Si, par exemple, je te dis « Attention je vais casser cette assiette » et que je la casse, je répondrai à n’importe quelle question par « Attends, j’avais prévenu ! » au lieu de ramasser les morceaux. Si j’avais pété l’assiette sans préambule, ce serait la surprise. Là, on savait à quoi s’attendre.

Et c’est exactement ça.

On est d’accord que c’est claqué au sol, un peu, non ? L’assiette est pétée, osef de mes intentions ou que je l’annonce avant. L’assiette est pétée.

Dire qu’on est un connard, ça dédouane des actions futures. Une gifle ? « Tu savais que j’étais un connard ». Par magie, la responsabilité incombe à l’autre : t’avais qu’à pas être là et je t’aurais pas cassée. Au lieu de chercher à s’améliorer, parce qu’être un connard c’est pas  une super qualité, ces gens trouvent la parade pour surtout ne pas changer.

Cette technique est surtout utilisée par des connards mais elle n’est pas limitée à l’univers cisdude, j’ai déjà vu passer des « Méfie-toi je suis folle et imprévisible » ou « Je suis méchant-e de toutes façons ».

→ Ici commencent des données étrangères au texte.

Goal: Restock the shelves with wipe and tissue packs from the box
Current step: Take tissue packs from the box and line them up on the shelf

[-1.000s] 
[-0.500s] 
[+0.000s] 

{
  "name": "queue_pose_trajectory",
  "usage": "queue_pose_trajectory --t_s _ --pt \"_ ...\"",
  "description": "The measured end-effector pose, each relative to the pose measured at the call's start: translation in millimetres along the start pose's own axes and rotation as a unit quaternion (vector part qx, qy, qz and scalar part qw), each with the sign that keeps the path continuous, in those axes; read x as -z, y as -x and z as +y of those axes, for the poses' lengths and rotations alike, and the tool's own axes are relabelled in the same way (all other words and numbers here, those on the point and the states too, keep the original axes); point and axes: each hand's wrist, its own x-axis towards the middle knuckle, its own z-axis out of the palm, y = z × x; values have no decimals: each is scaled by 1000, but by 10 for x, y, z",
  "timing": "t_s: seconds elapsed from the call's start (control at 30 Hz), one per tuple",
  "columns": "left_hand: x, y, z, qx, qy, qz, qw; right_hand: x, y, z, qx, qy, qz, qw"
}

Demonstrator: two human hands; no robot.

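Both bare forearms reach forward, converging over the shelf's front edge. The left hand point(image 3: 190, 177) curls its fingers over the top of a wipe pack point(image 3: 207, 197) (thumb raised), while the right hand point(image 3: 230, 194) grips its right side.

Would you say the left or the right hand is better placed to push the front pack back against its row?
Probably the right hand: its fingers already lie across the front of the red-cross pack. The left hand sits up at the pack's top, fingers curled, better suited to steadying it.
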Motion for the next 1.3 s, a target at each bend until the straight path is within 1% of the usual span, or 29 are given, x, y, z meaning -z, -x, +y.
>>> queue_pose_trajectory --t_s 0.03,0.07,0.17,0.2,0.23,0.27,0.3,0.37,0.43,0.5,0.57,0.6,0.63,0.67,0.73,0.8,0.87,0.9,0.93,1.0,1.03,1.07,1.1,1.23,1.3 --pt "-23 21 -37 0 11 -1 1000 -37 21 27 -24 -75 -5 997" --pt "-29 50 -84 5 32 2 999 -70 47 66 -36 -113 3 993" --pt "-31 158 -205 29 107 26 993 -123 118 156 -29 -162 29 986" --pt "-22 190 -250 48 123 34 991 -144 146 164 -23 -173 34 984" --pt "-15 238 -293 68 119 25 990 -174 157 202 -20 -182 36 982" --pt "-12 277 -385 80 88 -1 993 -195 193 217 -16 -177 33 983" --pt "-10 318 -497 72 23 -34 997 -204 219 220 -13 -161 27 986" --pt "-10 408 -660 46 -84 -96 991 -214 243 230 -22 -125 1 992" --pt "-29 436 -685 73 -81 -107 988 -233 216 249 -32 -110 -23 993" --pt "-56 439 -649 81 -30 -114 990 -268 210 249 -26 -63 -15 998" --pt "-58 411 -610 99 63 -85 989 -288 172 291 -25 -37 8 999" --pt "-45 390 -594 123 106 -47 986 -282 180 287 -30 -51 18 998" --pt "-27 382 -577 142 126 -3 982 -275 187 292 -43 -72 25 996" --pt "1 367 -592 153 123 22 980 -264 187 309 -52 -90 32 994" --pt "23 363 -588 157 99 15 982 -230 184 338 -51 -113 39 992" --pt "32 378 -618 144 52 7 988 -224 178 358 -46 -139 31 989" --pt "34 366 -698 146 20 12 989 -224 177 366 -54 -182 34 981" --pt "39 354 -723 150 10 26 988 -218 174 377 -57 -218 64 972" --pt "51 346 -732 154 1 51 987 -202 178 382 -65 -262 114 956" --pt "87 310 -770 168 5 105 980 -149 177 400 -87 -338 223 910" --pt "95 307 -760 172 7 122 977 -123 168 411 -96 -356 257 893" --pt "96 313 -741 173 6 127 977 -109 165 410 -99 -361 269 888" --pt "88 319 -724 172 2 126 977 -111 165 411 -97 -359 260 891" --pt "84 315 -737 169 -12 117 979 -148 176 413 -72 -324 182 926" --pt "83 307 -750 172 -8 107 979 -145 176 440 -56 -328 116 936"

Sauf qu’annoncer la couleur, ça veut dire qu’on connaît nos comportements oppressifs et qu’on n’a pas spécialement envie de changer ça. La méchanceté, c’est BON. C’est la transgression, le pouvoir sur les autres en dépit des répercussions. Et ces répercussions, lorsqu’on va briser une personne par exemple, elles ne sont en aucun cas assumées. Parce qu’on est comme ça, c’est tout.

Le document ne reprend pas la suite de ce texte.